Adaptive model algorithms are those that change the algorithms' parameters in subsequent recording sessions. As users get accustomed to have their EEG reading plotted in front of them, they also tend to learn how to control them better. And as such, adaptive algorithms are used to address this non stationarity. Think of it as a videogame that learns your behavior as you get better playing it, and can react better to your inputs.

The approach in the aforementioned paper is interesting in the sense that they used a really simple statistical concept, the Kullback-Leibler (KL) divergence, which is a fancy term for a measure of how the difference between different probability distributions.

They assume that if you have a training session done in day 1, and a small sample of data from day 2, you can use the KL divergence to measure how different the probabilities from day 1 and day 2 are, and create a linear transformation such that the information from day 1 is relevant to that you will obtain in day 2.

The rest of the paper goes on how to obtain these transformation matrices using different flavors of this approach, one where the labels of the day 2 are available, and one where they aren't.

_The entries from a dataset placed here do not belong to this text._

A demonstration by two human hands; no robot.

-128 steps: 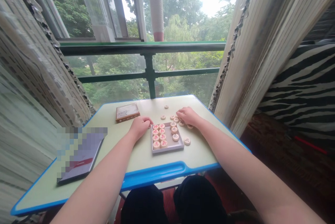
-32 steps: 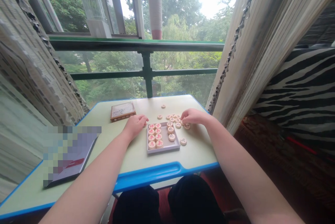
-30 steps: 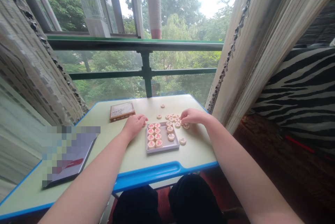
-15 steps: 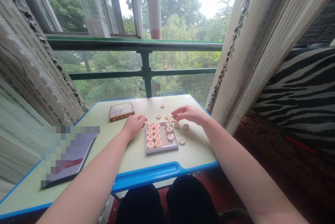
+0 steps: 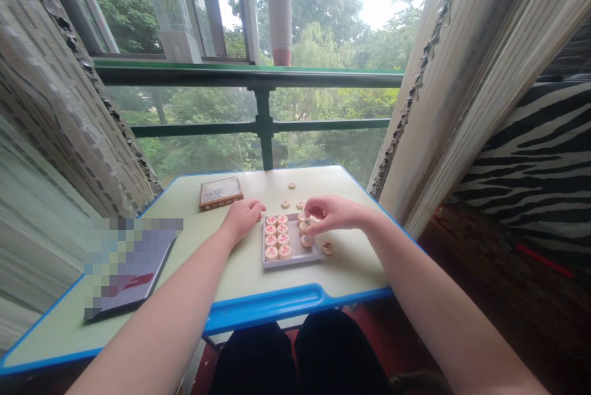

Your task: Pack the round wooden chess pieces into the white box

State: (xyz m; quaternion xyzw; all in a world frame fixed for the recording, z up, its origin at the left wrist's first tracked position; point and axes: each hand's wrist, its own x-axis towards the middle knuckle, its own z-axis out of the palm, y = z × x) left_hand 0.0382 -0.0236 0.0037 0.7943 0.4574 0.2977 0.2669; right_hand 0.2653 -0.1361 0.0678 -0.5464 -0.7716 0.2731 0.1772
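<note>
My right hand [image 5: 333, 213] pinches a Chinese chess piece [image 5: 308, 223] with a dark character, held over the right side of a shallow white box [image 5: 295, 259]. Inside that box, red-marked chess pieces [image 5: 277, 238] stand in two columns on the left. A dark-marked piece [image 5: 306, 240] sits on the right, below my fingers, with others partly hidden behind them. My left hand [image 5: 244, 216] rests on the table just left of the box, fingers stretched and slightly curled, holding nothing visible.
A decorated box lid [image 5: 220, 193] lies at the back left of the blue-edged table [image 5: 240, 278]. Loose pieces lie behind the box, and one piece [image 5: 327, 248] lies to its right. A dark flat device [image 5: 133, 284], partly blurred, is on the left. Curtains hang on both sides.
My right hand has moved from the loose pieces beyond the box's corner toward me, over the box, carrying a piece. The left hand stays beside the box. The view has shifted slightly.
</note>
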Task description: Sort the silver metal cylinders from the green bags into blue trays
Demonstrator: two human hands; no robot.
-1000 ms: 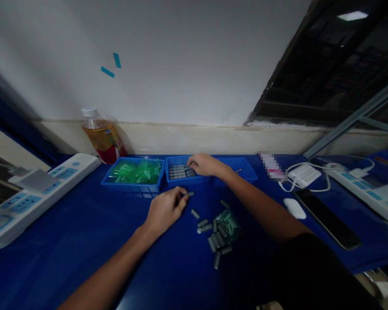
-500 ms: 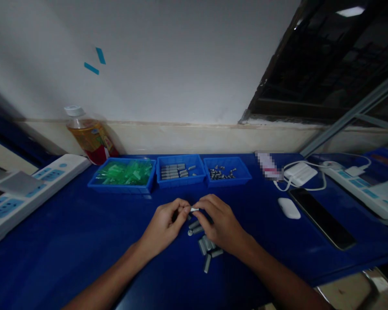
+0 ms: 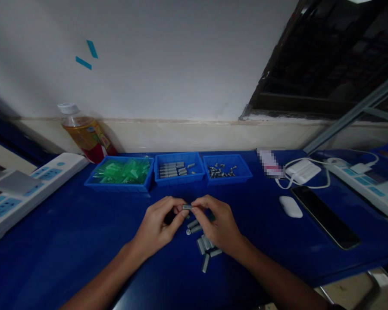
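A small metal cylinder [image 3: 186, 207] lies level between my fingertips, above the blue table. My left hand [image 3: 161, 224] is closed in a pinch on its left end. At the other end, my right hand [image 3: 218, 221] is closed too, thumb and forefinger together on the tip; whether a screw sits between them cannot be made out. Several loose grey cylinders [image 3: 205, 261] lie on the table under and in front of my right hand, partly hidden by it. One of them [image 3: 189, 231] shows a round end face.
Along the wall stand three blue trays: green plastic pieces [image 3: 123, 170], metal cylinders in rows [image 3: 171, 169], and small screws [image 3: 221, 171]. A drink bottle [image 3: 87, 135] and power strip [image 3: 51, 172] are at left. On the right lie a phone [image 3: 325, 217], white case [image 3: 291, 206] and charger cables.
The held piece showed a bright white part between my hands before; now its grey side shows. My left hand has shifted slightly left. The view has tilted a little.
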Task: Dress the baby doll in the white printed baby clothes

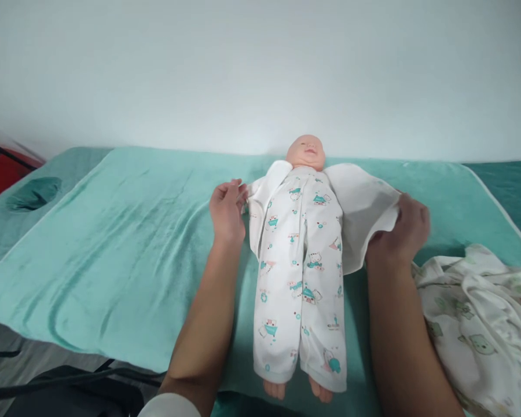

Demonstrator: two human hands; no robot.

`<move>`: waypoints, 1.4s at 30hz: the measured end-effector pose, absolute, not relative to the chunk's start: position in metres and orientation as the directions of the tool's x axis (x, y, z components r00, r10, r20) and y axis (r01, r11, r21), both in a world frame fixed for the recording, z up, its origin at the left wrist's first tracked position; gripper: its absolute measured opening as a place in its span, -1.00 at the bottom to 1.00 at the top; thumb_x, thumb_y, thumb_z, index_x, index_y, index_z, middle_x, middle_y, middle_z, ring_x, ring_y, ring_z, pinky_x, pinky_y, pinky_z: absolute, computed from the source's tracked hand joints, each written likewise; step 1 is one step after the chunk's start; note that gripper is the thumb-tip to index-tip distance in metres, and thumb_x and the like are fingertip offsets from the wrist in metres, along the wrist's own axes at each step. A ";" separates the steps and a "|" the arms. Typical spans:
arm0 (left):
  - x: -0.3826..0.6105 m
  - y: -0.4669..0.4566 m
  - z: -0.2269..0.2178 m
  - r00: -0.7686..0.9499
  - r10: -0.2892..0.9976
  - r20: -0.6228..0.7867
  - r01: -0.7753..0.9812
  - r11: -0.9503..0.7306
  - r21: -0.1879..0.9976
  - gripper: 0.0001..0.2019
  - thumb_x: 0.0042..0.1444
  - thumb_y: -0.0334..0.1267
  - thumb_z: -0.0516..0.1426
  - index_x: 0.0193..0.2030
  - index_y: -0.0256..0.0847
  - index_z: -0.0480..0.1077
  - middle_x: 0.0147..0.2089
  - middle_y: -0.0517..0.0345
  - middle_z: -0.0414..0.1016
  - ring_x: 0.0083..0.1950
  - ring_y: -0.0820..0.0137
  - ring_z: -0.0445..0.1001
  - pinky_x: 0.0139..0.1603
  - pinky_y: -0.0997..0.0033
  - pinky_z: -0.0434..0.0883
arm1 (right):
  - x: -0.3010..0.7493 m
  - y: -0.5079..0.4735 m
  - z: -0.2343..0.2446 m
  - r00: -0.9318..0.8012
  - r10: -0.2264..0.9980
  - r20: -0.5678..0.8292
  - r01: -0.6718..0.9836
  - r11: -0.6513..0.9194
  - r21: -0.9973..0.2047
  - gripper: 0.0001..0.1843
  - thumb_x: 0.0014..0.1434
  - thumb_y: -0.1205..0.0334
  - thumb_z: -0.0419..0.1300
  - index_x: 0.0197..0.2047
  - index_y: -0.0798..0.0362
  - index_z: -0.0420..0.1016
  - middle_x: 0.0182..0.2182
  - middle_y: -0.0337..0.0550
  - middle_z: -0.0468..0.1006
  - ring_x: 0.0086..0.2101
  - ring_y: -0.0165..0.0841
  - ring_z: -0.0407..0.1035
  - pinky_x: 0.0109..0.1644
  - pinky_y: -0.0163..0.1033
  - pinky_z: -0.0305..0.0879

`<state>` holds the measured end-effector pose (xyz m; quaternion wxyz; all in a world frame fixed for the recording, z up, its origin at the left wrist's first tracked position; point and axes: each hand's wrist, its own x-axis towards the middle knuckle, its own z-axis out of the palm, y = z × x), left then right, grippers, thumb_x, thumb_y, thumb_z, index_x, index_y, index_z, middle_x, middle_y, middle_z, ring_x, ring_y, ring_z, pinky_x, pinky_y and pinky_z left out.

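Note:
A baby doll [306, 152] lies face up, its head toward the wall and its bare feet toward me. Printed white baby trousers [280, 289] cover its legs and reach high up the chest. A white baby top [360, 197] lies opened out beneath and around its torso. My right hand [406, 226] is closed on the edge of the top's right-hand front panel, holding it stretched out sideways. On the other side, the curled fingers of my left hand [228, 208] pinch the top at its sleeve end; the doll's hand there is hidden.
A green cloth [134, 249] with some wrinkles covers the padded table, which has a dark hole [33, 194] at its left end. Crumpled printed baby clothing [481, 324] lies at the right. A white wall [200, 75] rises behind; a dark chair [78, 394] is at lower left.

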<state>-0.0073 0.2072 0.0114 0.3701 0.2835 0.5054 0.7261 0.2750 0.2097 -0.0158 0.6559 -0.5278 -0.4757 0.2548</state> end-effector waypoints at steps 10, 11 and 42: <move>0.012 0.208 0.003 -0.210 0.906 0.367 0.494 -0.225 0.840 -0.86 0.26 -0.15 0.18 -0.12 -0.12 0.48 -0.03 0.08 0.48 -0.03 0.34 0.43 0.06 0.30 0.36 | 0.237 0.205 -0.006 0.311 0.902 0.298 0.275 0.215 -0.937 -0.60 0.10 0.16 0.32 0.03 -0.01 0.49 0.10 -0.07 0.50 0.15 -0.22 0.36 0.36 0.08 0.22; 0.012 0.208 0.003 -0.193 0.902 0.387 0.537 -0.233 0.811 -0.87 0.28 -0.16 0.16 -0.18 -0.14 0.46 -0.07 0.09 0.47 -0.05 0.34 0.42 0.05 0.30 0.35 | 0.239 0.205 -0.007 0.297 0.900 0.320 0.306 0.228 -0.924 -0.60 0.11 0.17 0.30 0.03 -0.01 0.50 0.13 -0.06 0.48 0.17 -0.21 0.34 0.37 0.09 0.20; -0.013 0.215 -0.001 -0.054 0.869 0.492 0.925 -0.143 0.353 -0.66 0.34 -0.23 0.08 0.22 -0.14 0.40 0.28 -0.10 0.37 0.33 0.09 0.26 0.35 0.04 0.27 | 0.267 0.248 -0.003 -0.188 0.820 0.541 0.825 0.431 -0.367 -0.58 0.33 0.21 0.03 0.17 0.04 0.51 0.13 -0.03 0.54 0.12 -0.13 0.37 0.26 0.04 0.26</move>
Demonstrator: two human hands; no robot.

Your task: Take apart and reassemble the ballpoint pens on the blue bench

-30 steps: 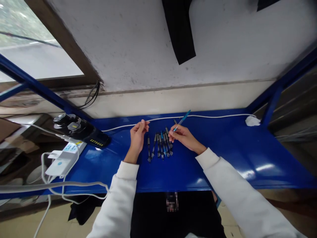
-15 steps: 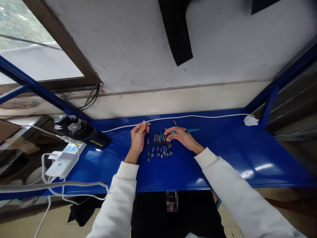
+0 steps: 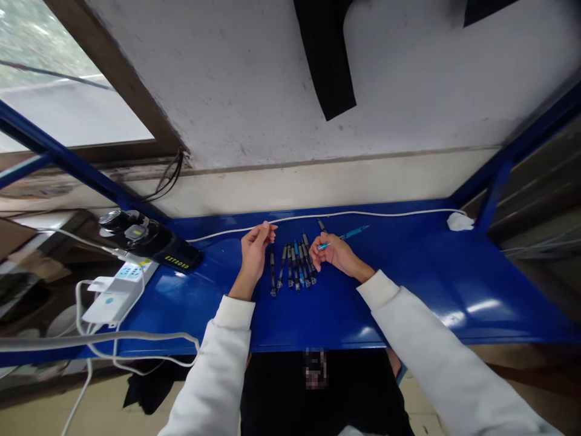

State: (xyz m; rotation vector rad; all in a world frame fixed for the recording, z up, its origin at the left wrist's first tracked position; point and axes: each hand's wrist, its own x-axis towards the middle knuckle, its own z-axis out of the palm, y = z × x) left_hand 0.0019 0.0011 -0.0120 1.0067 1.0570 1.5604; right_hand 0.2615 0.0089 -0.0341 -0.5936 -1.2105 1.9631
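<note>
Several dark pens (image 3: 293,265) lie side by side in a row on the blue metal bench (image 3: 345,303). My right hand (image 3: 332,253) rests just right of the row, fingers closed round a light blue pen (image 3: 349,234) that points up and to the right. My left hand (image 3: 254,248) hovers left of the row with fingers pinched together; whatever is between them is too small to name. One more dark pen (image 3: 321,224) lies apart behind the right hand.
A white cable (image 3: 363,213) runs along the back of the bench to a white wad (image 3: 459,222) at the right. A black device (image 3: 149,239) and a white power strip (image 3: 118,288) sit at the left end. Blue frame posts stand at both sides.
The blue pen in my right hand swung from steeply raised to flat and pointing right, then tilted slightly up again. My left hand stayed in place.
</note>
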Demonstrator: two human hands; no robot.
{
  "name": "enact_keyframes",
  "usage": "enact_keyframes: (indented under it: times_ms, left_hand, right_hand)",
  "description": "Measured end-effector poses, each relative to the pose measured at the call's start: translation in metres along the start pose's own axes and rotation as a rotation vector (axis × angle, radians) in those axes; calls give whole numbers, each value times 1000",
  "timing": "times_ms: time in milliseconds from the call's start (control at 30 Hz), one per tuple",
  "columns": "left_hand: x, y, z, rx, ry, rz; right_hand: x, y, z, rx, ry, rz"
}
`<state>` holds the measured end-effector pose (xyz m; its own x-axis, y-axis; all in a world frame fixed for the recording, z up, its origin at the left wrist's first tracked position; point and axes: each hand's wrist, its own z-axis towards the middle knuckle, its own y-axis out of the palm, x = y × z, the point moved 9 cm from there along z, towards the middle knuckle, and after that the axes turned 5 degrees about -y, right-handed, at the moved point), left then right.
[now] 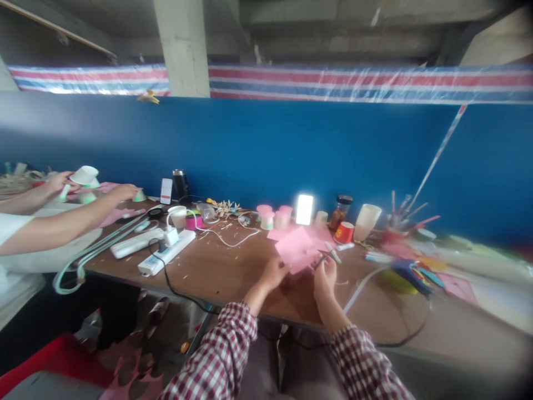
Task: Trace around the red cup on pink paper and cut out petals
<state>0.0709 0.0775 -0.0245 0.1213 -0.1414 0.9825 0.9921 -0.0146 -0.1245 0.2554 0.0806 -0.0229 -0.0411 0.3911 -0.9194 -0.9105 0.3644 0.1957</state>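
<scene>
My left hand (272,273) is closed on the lower left edge of a pink paper sheet (296,249), held just above the brown table (220,272). My right hand (325,274) is closed around scissors (328,256) with dark handles, their blades at the sheet's right edge. Both sleeves are red and white checked. More pink sheets lie on the table behind the held one.
Behind stand pink and white paper cups (275,216), a lit phone (304,209), a jar (340,211), a red cup (345,231) and a white power strip (166,253) with cables. A glue gun (410,273) lies right. Another person's arms (62,222) reach over the table's left end.
</scene>
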Motion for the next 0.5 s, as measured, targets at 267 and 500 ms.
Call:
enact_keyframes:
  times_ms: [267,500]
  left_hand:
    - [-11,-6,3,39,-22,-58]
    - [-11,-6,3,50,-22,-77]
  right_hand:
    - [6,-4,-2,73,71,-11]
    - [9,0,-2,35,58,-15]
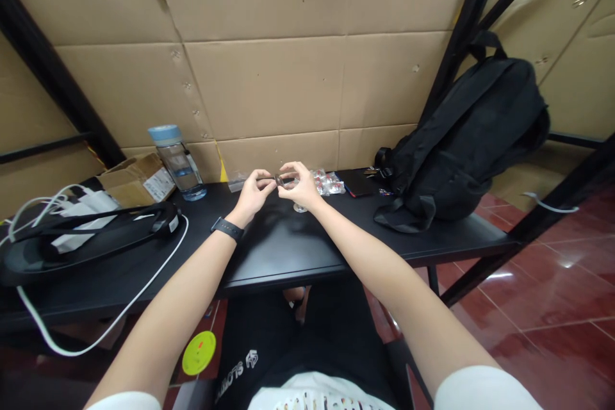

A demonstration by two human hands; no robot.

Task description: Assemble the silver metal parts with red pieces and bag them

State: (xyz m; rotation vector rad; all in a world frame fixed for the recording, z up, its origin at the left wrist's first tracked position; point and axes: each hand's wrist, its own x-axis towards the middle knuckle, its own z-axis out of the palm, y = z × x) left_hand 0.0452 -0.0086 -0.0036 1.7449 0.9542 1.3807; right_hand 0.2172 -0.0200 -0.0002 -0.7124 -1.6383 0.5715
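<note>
Small dark item (278,180): caught between two sets of fingertips, raised above the black table (283,259); too small to name more closely.
Long axis: running roughly side to side, from one set of fingertips across to the other.
Left hand (254,195): thumb and forefinger pinched narrow at the left end; item directly to the right of these fingertips.
Right hand (302,188): thumb and fingers curled in close around the right end; item directly to the left of these fingertips, exact contact partly hidden.
Nearer hand: neither; both at the item, one to each end.
Round clear piece (300,208): on the table, just below the right fingers, toward the near edge.
Clear packets with red bits (330,184): just right of the right fingers.
Clear plastic bag (236,182): just left of the left fingers.
Dark flat case (358,184): right of the right fingers, past the packets.
Water bottle (177,166): upright, farther left of the left fingers.
Black backpack (473,141): well right of the right fingers, tilted.
</note>
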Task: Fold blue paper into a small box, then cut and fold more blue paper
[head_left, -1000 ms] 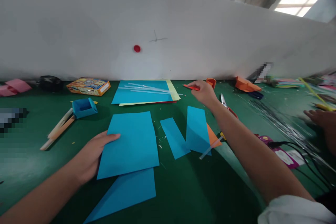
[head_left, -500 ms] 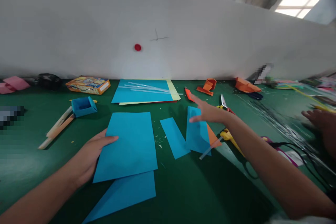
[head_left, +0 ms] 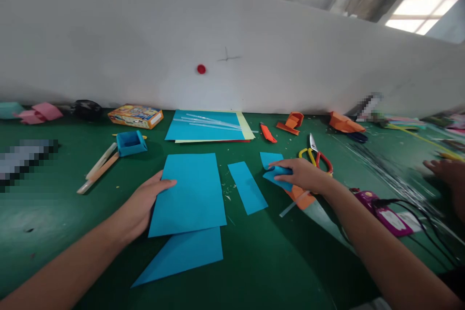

The method looks eerily similar to what you would do in a State Model, where you try to approximate (predict) the values of the next state given the previous state's parameters and then do an update as you can read the data for the next state (Update).

The paper goes the safe route and assume both probabilities are gaussian, I could think in a nice extension where you approximate them to be gaussian but in reality you can have different probability distributions modeling the shape of the data. Using simple gaussian approximations that should not be so hard.

The paper is nice, but still in preprint, so you will need a university account to access it, and maybe a couple of tricks from your university's library.